What needs to be done: An exact transcription of all the data is required.

Raw data:
============

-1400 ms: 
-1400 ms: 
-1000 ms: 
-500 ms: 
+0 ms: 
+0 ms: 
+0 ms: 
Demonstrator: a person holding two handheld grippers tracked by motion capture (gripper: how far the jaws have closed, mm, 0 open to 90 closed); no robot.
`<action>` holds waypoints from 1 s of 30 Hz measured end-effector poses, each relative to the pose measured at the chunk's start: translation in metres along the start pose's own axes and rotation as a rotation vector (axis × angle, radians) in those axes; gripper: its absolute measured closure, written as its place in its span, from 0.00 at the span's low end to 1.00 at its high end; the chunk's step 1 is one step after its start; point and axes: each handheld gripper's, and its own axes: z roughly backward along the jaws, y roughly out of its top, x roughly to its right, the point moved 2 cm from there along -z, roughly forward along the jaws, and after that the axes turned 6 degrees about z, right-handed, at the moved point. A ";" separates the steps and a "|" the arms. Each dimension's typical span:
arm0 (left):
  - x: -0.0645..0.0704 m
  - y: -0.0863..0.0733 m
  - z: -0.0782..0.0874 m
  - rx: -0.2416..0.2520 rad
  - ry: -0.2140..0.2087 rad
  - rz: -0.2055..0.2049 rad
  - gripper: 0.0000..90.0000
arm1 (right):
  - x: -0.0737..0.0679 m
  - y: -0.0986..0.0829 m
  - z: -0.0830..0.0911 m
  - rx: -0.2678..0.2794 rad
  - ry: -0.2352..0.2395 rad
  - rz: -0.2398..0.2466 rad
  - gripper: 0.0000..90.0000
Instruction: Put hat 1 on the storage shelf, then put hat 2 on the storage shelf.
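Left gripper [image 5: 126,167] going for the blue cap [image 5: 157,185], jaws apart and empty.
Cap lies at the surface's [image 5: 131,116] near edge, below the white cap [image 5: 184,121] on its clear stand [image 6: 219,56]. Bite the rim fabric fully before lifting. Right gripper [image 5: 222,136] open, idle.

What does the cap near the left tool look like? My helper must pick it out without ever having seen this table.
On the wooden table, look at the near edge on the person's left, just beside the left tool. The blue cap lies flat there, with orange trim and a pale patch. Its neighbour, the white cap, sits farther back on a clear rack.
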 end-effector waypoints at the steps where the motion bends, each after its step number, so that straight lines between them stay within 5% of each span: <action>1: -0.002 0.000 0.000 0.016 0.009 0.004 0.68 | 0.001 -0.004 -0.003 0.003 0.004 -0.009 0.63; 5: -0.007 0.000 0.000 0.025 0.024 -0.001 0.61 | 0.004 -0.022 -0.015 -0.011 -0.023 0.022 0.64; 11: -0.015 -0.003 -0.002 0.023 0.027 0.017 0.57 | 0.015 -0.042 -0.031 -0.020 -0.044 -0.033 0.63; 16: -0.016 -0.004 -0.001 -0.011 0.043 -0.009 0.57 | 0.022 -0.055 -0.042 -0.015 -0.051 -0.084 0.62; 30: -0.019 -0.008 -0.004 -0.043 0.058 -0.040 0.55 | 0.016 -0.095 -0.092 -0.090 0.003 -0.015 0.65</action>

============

Solved problem:
-1400 ms: 
-1400 ms: 
-1000 ms: 
-500 ms: 
+0 ms: 
+0 ms: 
+0 ms: 
Demonstrator: a person holding two handheld grippers tracked by motion capture (gripper: how far the jaws have closed, mm, 0 open to 90 closed); no robot.
`<action>` holds waypoints from 1 s of 30 Hz measured end-effector poses, each relative to the pose measured at the chunk's start: translation in metres along the start pose's own axes and rotation as a rotation vector (axis × angle, radians) in those axes; gripper: its absolute measured closure, written as its place in its span, from 0.00 at the span's low end to 1.00 at its high end; the chunk's step 1 is one step after its start; point and axes: each handheld gripper's, and its own axes: z roughly backward along the jaws, y roughly out of its top, x roughly to its right, the point moved 2 cm from there along -z, roughly forward along the jaws, and after that the axes turned 6 degrees about z, right-handed, at the moved point. A ";" separates the steps and a "|" the arms. Each dimension's typical span:
arm0 (left):
  - x: -0.0645..0.0704 m
  - y: -0.0863..0.0733 m
  - z: -0.0782..0.0874 m
  - rx: -0.2416..0.2520 rad
  - ry: -0.2140..0.2087 rad
  - rz: -0.2055..0.2049 rad
  - gripper: 0.0000..90.0000
arm1 (right):
  - x: -0.0737..0.0679 m
  - y: -0.0986..0.0829 m
  - z: -0.0830..0.0911 m
  - rx: -0.2678..0.2794 rad
  - ry: -0.2352..0.2395 rad
  - rz: -0.2398..0.2466 rad
  - gripper: 0.0000..90.0000
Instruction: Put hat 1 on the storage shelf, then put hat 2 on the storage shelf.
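Left gripper [image 5: 126,167] going for the blue cap [image 5: 157,185], jaws apart and empty.
Cap lies at the surface's [image 5: 131,116] near edge, below the white cap [image 5: 184,121] on its clear stand [image 6: 219,56]. Bite the rim fabric fully before lifting. Right gripper [image 5: 222,136] open, idle.

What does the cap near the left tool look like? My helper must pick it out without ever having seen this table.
On the wooden table, look at the near edge on the person's left, just beside the left tool. The blue cap lies flat there, with orange trim and a pale patch. Its neighbour, the white cap, sits farther back on a clear rack.
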 end-effector waypoints at the steps where the motion bends, each after its step number, so that straight lines between them stay within 5% of each span: <action>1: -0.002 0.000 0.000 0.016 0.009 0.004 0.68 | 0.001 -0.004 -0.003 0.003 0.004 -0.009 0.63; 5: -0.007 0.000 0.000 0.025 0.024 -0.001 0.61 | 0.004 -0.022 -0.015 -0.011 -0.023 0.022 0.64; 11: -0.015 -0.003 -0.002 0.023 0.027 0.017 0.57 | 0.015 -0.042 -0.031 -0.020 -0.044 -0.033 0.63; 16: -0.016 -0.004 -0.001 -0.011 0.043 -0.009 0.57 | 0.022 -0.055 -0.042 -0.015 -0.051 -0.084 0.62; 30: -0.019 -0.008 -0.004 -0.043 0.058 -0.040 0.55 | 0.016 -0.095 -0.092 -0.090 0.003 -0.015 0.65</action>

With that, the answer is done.